Harini, a resident of Choolaimedu, finds jaywalking a menace at the Choolaimedu High Road – Nelson Manickam Road junction. “Pedestrians walk against the green light, creating a risk for themselves as well as posing a risk for those driving a vehicle,” she says.

Traffic design and road features in Chennai

Most of the reasons discussed so far apply to the whole of India. There is no sufficient data – such as that for Coimbatore, provided by the Coimbatore-based Road Accident Sampling System India (RASSI) – to pin the exact reason for Chennai topping the list of accident-prone cities.

However, based on calls received by 108 ambulance service and information provided by police, a total of 31 stretches were reported as accident-prone.

“When you drive from Pallikaranai to Tambaram, you have to negotiate a near-90 degree turn. In spite of the warning boards, I see many small mishaps near this turning,” says Srinivasan, a resident of Selaiyur.

Prem, a resident of Kilpauk, finds no logic in the location of speed breakers. He cites the example of one near his house, which is a calm stretch and does not have much traffic. Yet, many bikers have had falls because the speed breakers caught them unawares. In many places, there is no indication that there is a speed breaker. “In some places, they are so high that the undercarriage of your vehicle scrapes against them,” says Jeyachandran, pointing out the faulty dimensions in the speed breakers.

Harini points out that the structures created for aesthetic purposes sometimes prove to be a hindrance, such as the traffic island with the statue of a folk dancer near Loyola College. She says that for those coming from Mahalingapuram and turning right, it is difficult to see the vehicles coming in from Nungambakkam because of this statue.

While commuting to and from work, Latha finds the Arya Gowda Road a nightmare. “It’s a two-way road for one. It’s also a bus route. Every 50m, there are branch roads in either direction, all of them with heavy traffic. And there is no signal at all,” she says in exasperation. Lack of signals in interior roads is one cause for higher incidence of accidents on these roads.

According to Sumana Narayanan of Citizen Consumer & Civic Action Group (CAG), that works in sustainable transportation besides other areas, city roads are designed for fast and smooth flow of motorised traffic. Footpaths are removed to facilitate this, forcing pedestrians onto the road. She also points out that dividers and barricades – often badly built and located – pop up suddenly. All these factors need to be taken into consideration while designing roads and traffic and wherever possible, the faulty elements need to be rectified.

The way forward

Jeyachandran feels that the use of technology could have a significant mitigating effect, such as the speed cameras en route Mahabalipuram that are effective in curbing over-speeding.

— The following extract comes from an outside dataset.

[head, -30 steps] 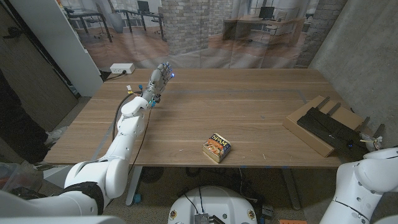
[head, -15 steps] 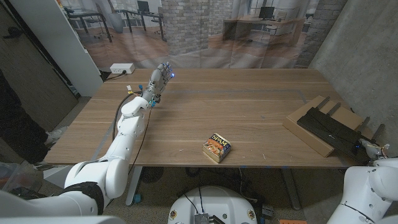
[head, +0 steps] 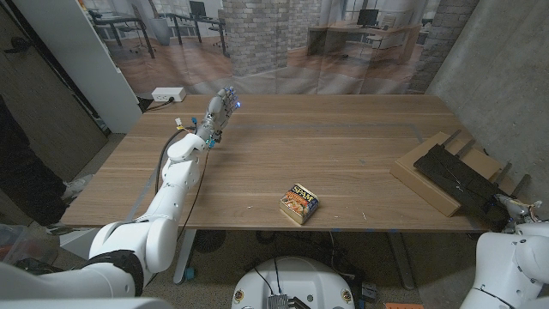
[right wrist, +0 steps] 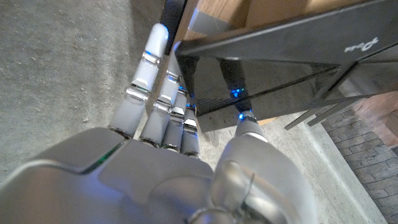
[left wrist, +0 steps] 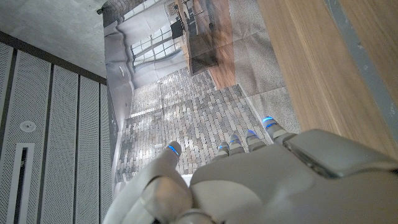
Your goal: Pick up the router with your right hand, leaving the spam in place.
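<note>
Right hand, fingers apart, nears router: rigid, light, slick black shell, likely best gripped across body, clear of thin antennas.

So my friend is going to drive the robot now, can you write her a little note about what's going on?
Right robot hand: at the table's near right corner, fingers spread on either side of the flat black router; whether they have closed on it cannot be told.
Left robot hand: at the far left of the wooden table, holding nothing.
The router lies on a flat cardboard box at the table's right edge.
The small blue and yellow spam tin sits near the front edge, well apart from both hands.
Done: the right hand has reached the router.
Left: grip it and lift it, leaving the spam alone.
</note>
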Motion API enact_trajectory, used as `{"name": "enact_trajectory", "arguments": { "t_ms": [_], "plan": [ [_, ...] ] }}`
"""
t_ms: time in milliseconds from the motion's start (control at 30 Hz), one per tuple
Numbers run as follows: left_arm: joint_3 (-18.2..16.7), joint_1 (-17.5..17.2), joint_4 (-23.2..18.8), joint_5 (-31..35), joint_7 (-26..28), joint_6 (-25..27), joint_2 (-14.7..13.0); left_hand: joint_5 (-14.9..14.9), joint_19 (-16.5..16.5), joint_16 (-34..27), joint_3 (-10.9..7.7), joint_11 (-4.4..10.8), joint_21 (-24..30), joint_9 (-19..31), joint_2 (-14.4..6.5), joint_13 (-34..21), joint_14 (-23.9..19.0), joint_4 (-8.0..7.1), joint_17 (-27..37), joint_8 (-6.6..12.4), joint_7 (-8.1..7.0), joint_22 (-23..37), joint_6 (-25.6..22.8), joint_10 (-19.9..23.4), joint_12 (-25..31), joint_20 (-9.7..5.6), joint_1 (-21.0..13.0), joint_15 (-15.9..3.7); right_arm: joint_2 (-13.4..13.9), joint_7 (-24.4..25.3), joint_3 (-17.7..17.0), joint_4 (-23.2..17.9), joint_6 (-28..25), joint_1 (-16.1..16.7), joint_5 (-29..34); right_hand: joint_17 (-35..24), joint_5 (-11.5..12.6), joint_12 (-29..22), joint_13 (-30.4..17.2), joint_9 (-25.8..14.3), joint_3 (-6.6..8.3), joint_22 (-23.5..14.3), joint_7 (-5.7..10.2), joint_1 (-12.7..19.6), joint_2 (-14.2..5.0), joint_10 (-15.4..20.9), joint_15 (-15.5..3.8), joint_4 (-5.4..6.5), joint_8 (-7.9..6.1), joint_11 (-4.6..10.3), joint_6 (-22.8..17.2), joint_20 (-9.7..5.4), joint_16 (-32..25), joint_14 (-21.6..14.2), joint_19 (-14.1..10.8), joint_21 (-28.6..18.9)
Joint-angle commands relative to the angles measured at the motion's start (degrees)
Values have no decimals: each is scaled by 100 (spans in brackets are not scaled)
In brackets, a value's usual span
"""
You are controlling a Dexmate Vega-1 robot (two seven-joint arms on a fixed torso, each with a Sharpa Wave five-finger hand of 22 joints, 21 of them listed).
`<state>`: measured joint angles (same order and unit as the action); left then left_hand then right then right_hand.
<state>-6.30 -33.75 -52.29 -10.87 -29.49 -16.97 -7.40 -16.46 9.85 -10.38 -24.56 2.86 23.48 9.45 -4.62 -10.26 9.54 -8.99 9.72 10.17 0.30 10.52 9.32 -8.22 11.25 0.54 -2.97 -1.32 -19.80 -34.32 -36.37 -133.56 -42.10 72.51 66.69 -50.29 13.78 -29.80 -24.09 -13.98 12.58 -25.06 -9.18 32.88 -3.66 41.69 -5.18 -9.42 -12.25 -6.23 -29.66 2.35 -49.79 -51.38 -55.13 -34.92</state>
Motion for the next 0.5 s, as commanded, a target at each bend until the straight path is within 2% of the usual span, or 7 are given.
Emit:
{"name": "enact_trajectory", "arguments": {
  "t_ms": [33,67,133,200,300,400,500],
  "plan": [
    [-32,65,124,35,-14,-15,13,-43,14,-6,27,-43,-17,32,-328,-20,549,-15,27,12,26,21,2,-12,13,1,22,30,-30,844,69,-43,38,68,-645,-783,46,-427,-374,-87,143,-190,-44,888,-116,99,-357,-91,-41,105,-249,-188,-678,-133,-190,-387],
    [-34,75,141,39,-17,-23,14,-44,16,-5,27,-44,-20,32,-328,-20,551,-15,27,11,28,21,3,-16,11,3,22,29,-44,928,69,-47,58,74,-704,-852,52,-557,-462,-107,200,-159,-46,1152,-143,171,-449,-109,-71,138,-361,-314,-766,-199,-327,-471],
    [-41,99,183,49,-17,-43,19,-44,15,-6,28,-40,-22,32,-328,-20,550,-15,27,11,31,21,4,-17,11,6,22,32,-70,1075,62,-60,100,84,-839,-1139,44,-713,-604,-142,233,-120,-17,1491,-163,159,-557,-85,-80,172,-444,-469,-999,-274,-479,-597],
    [-46,125,227,60,-29,-62,20,-44,13,-4,28,-41,-23,32,-328,-20,554,-15,27,11,28,21,4,-17,11,1,22,34,-86,1164,31,-81,136,87,-1016,-1380,33,-849,-697,-169,248,-109,-23,1627,-228,224,-633,-26,-97,168,-523,-589,-1149,-376,-612,-713],
    [-55,162,288,77,-38,-96,28,-45,13,-5,29,-47,-27,32,-329,-20,553,-16,27,12,31,21,2,-15,12,4,22,39,-79,1279,15,-92,185,92,-1236,-1688,30,-1012,-778,-209,312,-182,-52,1910,-236,343,-708,-58,-141,139,-680,-807,-1281,-540,-742,-907],
    [-66,197,343,91,-46,-113,40,-45,15,-4,30,-45,-33,32,-329,-20,556,-16,27,10,26,22,6,-17,11,5,22,36,-37,1326,0,-92,218,100,-1442,-1946,19,-1084,-801,-254,376,-328,-42,2228,-219,338,-700,-83,-127,147,-706,-1040,-1401,-654,-811,-1127],
    [-78,229,396,108,-56,-131,47,-46,10,-5,30,-49,-36,32,-330,-20,555,-16,27,11,29,22,4,-16,12,3,22,35,-28,1420,-41,-91,299,98,-1707,-2024,8,-1114,-797,-280,413,-392,-32,2408,-220,362,-700,-88,-139,147,-769,-1177,-1478,-706,-890,-1251]
  ]
}}
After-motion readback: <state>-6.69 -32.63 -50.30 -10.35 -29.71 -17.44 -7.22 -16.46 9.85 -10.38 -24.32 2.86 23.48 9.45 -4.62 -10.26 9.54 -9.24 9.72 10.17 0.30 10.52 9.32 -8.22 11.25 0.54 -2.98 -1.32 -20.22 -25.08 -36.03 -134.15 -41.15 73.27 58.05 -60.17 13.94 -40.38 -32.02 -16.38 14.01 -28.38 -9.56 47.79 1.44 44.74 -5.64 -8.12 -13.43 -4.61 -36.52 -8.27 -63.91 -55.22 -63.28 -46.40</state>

Radhakrishnan suggests sustained and better enforcement of laws and stringent punishment for traffic violations. The present punishments and fines are too meagre to act as effective deterrents.

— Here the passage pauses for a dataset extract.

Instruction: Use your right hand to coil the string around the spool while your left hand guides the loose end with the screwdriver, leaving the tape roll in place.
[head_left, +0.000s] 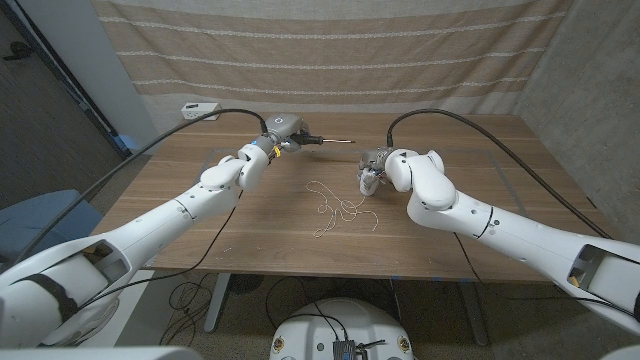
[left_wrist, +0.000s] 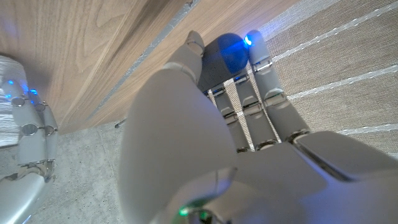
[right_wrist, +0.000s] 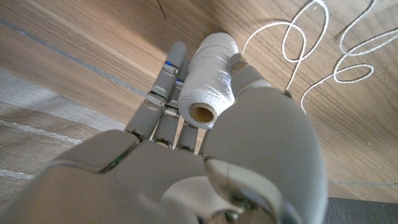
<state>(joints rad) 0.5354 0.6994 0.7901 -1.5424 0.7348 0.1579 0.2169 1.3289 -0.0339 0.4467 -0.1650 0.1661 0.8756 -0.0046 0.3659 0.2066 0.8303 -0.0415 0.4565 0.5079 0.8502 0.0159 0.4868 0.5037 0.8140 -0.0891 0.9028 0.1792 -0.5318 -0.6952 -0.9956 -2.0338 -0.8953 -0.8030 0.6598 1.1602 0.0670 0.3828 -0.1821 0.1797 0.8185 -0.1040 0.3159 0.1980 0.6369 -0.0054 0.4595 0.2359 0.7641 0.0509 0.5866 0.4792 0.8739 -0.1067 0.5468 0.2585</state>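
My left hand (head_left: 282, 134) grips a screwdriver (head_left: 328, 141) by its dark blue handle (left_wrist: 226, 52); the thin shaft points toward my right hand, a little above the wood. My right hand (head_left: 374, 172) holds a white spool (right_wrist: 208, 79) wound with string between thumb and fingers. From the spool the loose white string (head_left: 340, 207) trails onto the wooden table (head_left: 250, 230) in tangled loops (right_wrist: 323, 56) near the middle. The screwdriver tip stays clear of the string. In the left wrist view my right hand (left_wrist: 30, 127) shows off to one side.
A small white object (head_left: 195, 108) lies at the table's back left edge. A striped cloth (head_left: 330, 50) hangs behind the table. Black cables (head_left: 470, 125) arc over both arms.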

Sumana of CAG advocates better accountability for poor road design and a better data collection system to understand the problems better and find appropriate solutions. She adds that some of these concerns are being addressed in the Motor Vehicle (Amendment) Bill, 2016.

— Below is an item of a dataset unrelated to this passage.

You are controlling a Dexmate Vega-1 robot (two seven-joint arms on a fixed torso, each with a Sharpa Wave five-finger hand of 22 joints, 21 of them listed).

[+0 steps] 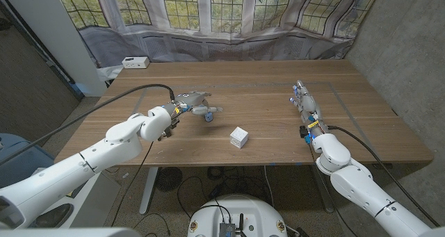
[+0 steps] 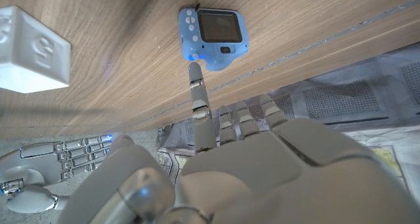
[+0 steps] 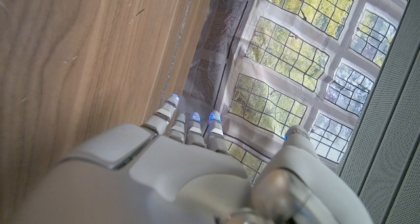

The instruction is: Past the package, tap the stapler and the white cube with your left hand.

“Laws and rules are fine. But knowing what causes accidents, it is for the citizens of Chennai to take a conscious decision to follow traffic rules and stay safe,” reiterates Jeyachandran.


  1. Ashok says:

    Your first article states “Pedestrians walking and crossing carelessly, disregarding signals and jaywalking tend to cause accidents and are often victims themselves.” To some extent, I agree. BUT
    (a) Where are the pavements for pedestrians? (They are non-existent, or badly maintained, or used by vendors and hawkers or small shops extended on the road (e.g. Purusawalkam high Road) AND used with impunity for parking or bikes are even driven on them, e.g. Boag Road near Gemini)
    (b) Where are the traffic lights for pedestrian crossings? (e.g. General Patters Road: right from Anna Salai to Royapettah clock tower, there is not a single traffic signal, no pavement and all shops extend into the road plus vehicles parked recklessly.)
    (c) Wherever there is a free left or right turn, vehicles zoom by without caring for pedestrians.